» EXERCISE BRIEF: Line by line, copy the listing below exactly.

» DATA:
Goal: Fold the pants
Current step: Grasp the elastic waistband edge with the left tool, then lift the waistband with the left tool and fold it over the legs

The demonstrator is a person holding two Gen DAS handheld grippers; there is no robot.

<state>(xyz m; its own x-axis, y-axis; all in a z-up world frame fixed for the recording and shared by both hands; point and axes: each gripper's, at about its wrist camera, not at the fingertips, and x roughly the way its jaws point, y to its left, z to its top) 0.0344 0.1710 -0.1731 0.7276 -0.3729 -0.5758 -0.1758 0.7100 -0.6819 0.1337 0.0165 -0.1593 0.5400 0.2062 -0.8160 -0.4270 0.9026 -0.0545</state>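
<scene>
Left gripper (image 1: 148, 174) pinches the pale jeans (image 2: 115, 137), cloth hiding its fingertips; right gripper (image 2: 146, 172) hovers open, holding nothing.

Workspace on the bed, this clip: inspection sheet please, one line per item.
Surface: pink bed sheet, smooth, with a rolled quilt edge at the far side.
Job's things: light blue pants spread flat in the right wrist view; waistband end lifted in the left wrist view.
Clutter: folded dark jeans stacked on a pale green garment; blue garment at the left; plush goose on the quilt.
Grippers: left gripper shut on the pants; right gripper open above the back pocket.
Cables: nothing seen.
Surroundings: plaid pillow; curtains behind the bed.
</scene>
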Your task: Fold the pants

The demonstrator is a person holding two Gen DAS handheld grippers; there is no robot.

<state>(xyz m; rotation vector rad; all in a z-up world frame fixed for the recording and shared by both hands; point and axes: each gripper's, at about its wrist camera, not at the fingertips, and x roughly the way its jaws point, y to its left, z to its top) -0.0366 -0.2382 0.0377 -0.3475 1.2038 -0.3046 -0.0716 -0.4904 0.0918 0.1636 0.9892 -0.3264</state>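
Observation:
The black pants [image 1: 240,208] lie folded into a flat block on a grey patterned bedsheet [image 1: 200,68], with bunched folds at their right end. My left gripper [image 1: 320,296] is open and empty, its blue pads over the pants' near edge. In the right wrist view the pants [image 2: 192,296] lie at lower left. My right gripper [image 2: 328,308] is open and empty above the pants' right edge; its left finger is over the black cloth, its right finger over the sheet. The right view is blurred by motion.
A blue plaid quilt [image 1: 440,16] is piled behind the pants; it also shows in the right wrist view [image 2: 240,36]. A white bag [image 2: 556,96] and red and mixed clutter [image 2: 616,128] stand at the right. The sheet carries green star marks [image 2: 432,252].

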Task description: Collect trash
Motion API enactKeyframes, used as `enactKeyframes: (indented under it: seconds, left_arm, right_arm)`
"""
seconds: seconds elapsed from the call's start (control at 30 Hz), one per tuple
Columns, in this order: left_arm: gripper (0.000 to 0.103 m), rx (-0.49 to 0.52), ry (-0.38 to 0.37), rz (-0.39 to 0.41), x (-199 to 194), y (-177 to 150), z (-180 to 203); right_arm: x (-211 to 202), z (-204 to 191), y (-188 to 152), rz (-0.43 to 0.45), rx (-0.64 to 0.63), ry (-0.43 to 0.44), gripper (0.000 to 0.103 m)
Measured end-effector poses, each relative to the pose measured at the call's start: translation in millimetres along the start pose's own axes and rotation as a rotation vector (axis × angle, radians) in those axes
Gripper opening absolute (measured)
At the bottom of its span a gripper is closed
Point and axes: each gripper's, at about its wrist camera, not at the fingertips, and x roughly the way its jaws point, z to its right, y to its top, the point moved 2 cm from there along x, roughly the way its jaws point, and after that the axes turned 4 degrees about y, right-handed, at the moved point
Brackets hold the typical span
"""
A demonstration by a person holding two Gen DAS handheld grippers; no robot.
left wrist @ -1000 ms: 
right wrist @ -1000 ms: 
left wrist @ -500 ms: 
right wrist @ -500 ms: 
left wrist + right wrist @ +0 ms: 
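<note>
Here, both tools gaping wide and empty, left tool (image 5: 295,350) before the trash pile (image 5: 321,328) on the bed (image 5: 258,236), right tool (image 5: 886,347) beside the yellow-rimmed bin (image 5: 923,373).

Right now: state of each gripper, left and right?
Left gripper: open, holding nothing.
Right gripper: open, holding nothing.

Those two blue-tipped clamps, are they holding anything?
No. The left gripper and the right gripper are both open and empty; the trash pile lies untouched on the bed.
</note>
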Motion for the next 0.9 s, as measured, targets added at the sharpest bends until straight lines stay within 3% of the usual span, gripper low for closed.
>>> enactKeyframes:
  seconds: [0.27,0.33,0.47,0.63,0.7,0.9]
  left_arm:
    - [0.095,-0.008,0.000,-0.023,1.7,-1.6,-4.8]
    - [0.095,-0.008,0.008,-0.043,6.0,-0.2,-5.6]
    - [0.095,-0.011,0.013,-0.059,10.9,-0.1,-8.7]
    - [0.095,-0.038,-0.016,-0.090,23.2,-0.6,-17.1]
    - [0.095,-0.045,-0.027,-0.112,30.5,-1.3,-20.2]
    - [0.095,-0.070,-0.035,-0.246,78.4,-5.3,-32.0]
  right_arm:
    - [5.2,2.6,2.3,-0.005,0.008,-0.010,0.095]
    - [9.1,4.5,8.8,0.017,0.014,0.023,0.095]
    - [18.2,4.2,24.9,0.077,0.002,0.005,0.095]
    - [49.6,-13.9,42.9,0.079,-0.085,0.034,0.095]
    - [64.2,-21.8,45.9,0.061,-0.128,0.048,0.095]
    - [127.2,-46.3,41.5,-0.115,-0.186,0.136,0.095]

» EXERCISE RESPONSE:
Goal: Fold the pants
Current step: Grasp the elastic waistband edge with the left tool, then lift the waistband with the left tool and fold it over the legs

The demonstrator is a person holding two Gen DAS handheld grippers; there is no robot.

<state>(xyz m; its own x-axis, y-axis; all in a z-up world frame fixed for the recording and shared by both hands; point and axes: each gripper's, at about its wrist camera, not at the fingertips, and x roughly the way its jaws point, y to its left, z to its top) 0.0344 0.1710 -0.1731 0.7276 -0.3729 -0.5758 -0.1758 0.7100 -0.6819 0.1337 0.0165 -0.1593 0.5400 0.2062 -0.8160 -0.4270 0.9026 -0.0545</state>
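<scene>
Left gripper (image 1: 148, 174) pinches the pale jeans (image 2: 115, 137), cloth hiding its fingertips; right gripper (image 2: 146, 172) hovers open, holding nothing.

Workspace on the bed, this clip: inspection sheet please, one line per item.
Surface: pink bed sheet, smooth, with a rolled quilt edge at the far side.
Job's things: light blue pants spread flat in the right wrist view; waistband end lifted in the left wrist view.
Clutter: folded dark jeans stacked on a pale green garment; blue garment at the left; plush goose on the quilt.
Grippers: left gripper shut on the pants; right gripper open above the back pocket.
Cables: nothing seen.
Surroundings: plaid pillow; curtains behind the bed.
</scene>
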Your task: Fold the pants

The demonstrator is a person holding two Gen DAS handheld grippers; there is no robot.

<state>(xyz m; rotation vector rad; all in a z-up world frame fixed for the recording and shared by both hands; point and axes: each gripper's, at about its wrist camera, not at the fingertips, and x roughly the way its jaws point, y to its left, z to its top) -0.0366 -0.2382 0.0377 -0.3475 1.2038 -0.3046 -0.0716 -0.4904 0.0918 0.1636 0.9892 -0.3264</state>
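Observation:
The black pants [image 1: 240,208] lie folded into a flat block on a grey patterned bedsheet [image 1: 200,68], with bunched folds at their right end. My left gripper [image 1: 320,296] is open and empty, its blue pads over the pants' near edge. In the right wrist view the pants [image 2: 192,296] lie at lower left. My right gripper [image 2: 328,308] is open and empty above the pants' right edge; its left finger is over the black cloth, its right finger over the sheet. The right view is blurred by motion.
A blue plaid quilt [image 1: 440,16] is piled behind the pants; it also shows in the right wrist view [image 2: 240,36]. A white bag [image 2: 556,96] and red and mixed clutter [image 2: 616,128] stand at the right. The sheet carries green star marks [image 2: 432,252].
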
Task description: Collect trash
Motion API enactKeyframes, used as `enactKeyframes: (indented under it: seconds, left_arm, right_arm)`
"""
seconds: seconds elapsed from the call's start (control at 30 Hz), one per tuple
Columns, in this order: left_arm: gripper (0.000 to 0.103 m), rx (-0.49 to 0.52), ry (-0.38 to 0.37), rz (-0.39 to 0.41), x (-199 to 194), y (-177 to 150), z (-180 to 203); right_arm: x (-211 to 202), z (-204 to 191), y (-188 to 152), rz (-0.43 to 0.45), rx (-0.64 to 0.63), ry (-0.43 to 0.44), gripper (0.000 to 0.103 m)
Measured end-effector poses, each relative to the pose measured at the call's start: translation in millimetres along the start pose's own axes and rotation as a rotation vector (axis × angle, radians) in those axes
Gripper opening absolute (measured)
At the bottom of its span a gripper is closed
Point and axes: each gripper's, at about its wrist camera, not at the fingertips, and x roughly the way its jaws point, z to its right, y to its top, the point moved 2 cm from there along x, roughly the way its jaws point, and after that the axes turned 4 degrees about y, right-handed, at the moved point
Brackets hold the typical span
"""
A demonstration by a person holding two Gen DAS handheld grippers; no robot.
left wrist @ -1000 ms: 
right wrist @ -1000 ms: 
left wrist @ -500 ms: 
right wrist @ -500 ms: 
left wrist + right wrist @ +0 ms: 
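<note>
Here, both tools gaping wide and empty, left tool (image 5: 295,350) before the trash pile (image 5: 321,328) on the bed (image 5: 258,236), right tool (image 5: 886,347) beside the yellow-rimmed bin (image 5: 923,373).

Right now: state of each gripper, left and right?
Left gripper: open, holding nothing.
Right gripper: open, holding nothing.

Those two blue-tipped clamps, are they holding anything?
No. The left gripper and the right gripper are both open and empty; the trash pile lies untouched on the bed.
</note>
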Motion for the next 0.9 s, as measured, targets added at the sharpest bends until straight lines stay within 3% of the usual span, gripper low for closed.
>>> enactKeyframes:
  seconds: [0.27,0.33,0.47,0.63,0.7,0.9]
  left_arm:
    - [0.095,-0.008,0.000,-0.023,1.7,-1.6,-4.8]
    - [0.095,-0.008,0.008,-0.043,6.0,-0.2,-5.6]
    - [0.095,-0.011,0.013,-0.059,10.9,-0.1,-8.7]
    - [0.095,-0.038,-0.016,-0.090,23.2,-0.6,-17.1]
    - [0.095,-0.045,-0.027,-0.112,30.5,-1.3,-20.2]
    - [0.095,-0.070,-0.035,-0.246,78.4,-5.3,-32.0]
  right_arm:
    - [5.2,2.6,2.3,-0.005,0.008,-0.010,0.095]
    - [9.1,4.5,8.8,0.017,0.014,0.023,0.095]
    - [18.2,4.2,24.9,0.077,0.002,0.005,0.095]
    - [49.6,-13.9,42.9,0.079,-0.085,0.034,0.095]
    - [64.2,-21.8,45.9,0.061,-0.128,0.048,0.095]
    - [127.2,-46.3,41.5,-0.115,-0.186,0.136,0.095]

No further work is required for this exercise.